Being Senior Staff has also been satisfying: not least because LinkedIn genuinely does a good job of promoting people when they have already been performing at the target level for the preceding six months. My day-to-day has shifted a little since the promotion, but only a little. The role is high impact, with lots of opportunities to teach and mentor and shape important projects and overall technical roadmap, as well as opportunities to get down in the weeds and build things when that is the right move.

I’m also still really happy at LinkedIn in a more general sense. Astonishingly so. Three years in, I have a very robust sense of what we do well and what we don’t, but I remain much happier here than I have ever been in any other job. That’s particularly noteworthy to me because at this point in every previous gig, I was either starting or finishing my job hunt for whatever came next! The people here are kind; the pay is excellent; the combination of autonomy and impact is wonderful; and the thing we do in the world is good and has far fewer of the downsides of social media than the other big players have: business models matter;. Like every job, it has its ups and downs, but I like going to work every day.

Looking Forward

I presently expect 2022 to be a sustaining kind of year, more than one in which there are a lot of new things happening.

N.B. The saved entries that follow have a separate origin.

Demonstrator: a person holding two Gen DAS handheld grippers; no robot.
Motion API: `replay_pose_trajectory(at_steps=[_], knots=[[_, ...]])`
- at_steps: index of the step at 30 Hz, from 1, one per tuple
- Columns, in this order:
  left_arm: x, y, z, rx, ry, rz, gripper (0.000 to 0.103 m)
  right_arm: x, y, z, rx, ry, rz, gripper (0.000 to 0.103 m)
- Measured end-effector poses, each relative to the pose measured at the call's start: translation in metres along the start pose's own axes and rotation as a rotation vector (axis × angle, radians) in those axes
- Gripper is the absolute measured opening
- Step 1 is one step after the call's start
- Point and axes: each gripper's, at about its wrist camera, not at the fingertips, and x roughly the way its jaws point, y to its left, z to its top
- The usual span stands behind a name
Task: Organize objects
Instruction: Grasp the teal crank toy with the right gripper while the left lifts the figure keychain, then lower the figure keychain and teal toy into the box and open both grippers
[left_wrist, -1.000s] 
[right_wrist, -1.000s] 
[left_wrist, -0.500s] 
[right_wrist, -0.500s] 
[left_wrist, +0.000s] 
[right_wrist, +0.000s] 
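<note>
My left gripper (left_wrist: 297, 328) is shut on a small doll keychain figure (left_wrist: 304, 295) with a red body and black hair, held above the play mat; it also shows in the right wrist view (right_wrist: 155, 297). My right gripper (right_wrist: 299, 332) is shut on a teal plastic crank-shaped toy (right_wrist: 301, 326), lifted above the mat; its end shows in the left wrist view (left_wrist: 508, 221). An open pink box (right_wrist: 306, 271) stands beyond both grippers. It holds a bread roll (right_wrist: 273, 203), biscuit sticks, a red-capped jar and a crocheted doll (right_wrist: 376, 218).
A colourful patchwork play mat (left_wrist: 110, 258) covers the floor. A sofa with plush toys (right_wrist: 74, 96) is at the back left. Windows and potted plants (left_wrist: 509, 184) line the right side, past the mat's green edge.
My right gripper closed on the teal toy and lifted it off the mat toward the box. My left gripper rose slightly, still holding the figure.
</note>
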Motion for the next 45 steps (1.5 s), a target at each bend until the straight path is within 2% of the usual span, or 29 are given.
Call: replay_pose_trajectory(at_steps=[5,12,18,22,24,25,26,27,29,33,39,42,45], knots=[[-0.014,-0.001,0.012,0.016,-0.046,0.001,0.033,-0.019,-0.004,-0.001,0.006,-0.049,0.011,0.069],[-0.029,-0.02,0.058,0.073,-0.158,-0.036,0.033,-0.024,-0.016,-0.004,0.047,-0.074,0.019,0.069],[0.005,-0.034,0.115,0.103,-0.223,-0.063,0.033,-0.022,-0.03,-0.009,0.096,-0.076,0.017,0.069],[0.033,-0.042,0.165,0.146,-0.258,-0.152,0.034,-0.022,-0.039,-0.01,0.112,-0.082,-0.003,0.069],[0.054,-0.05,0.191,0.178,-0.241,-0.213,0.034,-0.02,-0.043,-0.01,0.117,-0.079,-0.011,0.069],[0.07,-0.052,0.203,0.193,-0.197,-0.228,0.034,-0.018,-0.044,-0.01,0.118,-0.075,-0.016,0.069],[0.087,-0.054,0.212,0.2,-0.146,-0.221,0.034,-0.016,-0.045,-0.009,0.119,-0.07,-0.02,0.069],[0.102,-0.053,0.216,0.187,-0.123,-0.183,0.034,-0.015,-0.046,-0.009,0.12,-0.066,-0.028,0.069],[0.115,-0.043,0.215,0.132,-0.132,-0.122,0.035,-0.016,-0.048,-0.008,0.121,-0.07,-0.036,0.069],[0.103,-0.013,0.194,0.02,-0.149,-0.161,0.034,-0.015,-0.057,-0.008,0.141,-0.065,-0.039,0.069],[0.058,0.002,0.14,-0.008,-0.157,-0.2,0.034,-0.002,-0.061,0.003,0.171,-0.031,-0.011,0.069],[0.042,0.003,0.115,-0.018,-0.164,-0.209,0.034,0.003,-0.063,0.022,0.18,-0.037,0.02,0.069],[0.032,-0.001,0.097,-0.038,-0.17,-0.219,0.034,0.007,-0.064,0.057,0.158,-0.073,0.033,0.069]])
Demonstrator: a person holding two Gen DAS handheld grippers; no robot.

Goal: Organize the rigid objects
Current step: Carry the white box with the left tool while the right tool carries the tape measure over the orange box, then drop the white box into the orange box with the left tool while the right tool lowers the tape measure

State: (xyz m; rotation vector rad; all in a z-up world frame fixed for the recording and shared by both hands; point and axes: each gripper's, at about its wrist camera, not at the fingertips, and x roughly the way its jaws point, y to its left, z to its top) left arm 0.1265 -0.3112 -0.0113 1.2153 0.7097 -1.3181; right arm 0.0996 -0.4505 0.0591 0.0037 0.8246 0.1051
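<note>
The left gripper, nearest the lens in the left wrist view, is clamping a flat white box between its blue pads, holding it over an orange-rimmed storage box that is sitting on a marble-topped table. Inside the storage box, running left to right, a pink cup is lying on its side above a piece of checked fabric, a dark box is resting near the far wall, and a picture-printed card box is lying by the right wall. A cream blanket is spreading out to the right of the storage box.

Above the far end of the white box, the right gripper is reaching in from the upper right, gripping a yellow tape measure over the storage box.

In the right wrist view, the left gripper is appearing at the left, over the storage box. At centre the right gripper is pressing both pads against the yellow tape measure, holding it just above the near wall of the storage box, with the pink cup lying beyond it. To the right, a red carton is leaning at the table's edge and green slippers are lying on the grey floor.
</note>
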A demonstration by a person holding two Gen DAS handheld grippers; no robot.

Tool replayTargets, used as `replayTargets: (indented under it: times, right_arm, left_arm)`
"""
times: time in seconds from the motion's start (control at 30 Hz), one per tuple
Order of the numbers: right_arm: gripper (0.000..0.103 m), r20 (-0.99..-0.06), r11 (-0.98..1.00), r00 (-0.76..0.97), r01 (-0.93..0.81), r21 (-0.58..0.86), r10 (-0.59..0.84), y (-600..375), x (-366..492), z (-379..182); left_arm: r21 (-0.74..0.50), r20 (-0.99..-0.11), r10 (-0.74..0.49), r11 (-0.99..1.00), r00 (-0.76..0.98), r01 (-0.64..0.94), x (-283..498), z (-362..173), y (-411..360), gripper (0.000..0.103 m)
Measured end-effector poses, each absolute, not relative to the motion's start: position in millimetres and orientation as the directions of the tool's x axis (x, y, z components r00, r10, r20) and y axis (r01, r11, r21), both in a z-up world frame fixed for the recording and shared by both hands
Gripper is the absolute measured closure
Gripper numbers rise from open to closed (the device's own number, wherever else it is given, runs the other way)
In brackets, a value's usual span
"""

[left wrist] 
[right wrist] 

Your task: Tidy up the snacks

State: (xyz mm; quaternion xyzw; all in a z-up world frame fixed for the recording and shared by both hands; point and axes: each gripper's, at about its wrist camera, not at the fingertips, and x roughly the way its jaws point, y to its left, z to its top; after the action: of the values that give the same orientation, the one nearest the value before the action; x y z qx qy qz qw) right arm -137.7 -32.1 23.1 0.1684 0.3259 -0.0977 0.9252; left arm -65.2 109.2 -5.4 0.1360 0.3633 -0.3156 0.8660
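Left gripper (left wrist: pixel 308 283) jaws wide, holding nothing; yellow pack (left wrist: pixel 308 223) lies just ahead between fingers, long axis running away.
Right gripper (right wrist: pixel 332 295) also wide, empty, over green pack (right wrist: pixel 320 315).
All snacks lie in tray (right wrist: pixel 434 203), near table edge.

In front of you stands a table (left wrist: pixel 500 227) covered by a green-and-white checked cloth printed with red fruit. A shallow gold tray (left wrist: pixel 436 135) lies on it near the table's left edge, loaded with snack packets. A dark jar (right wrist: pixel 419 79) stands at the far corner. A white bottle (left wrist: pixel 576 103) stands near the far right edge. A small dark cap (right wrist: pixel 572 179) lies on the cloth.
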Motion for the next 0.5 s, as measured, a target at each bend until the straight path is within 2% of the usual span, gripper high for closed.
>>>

I am intentionally adding no new commitments at present: our lives are full as it is! As for what that sustaining looks like — I hope:

  • running another half marathon
  • doing a lot of push-ups and pull-ups
  • writing a bit more regularly
  • reading a bit more regularly
  • making our family D&D campaign a bit more consistent
  • making TypeScript in Ember successful for LinkedIn
  • composing consistently (though with no commitment to publishing anything I compose!)
  • posting photos both here and to Glass more consistently

I pushed hard through my 20’s. So far, trying to push equally hard in my 30’s has been a recipe for frustration. Finding a pace of sustainable, consistent, effective work is one of my major goals for the rest of this decade of life.


Previous Years

Previous annual reflections (this is the same list every year, but updated to include previous years):

  • 2007 — “Retrospect: n., a survey of past events”: fair warning, there are parts of this I find utterly cringe-worthy at this point.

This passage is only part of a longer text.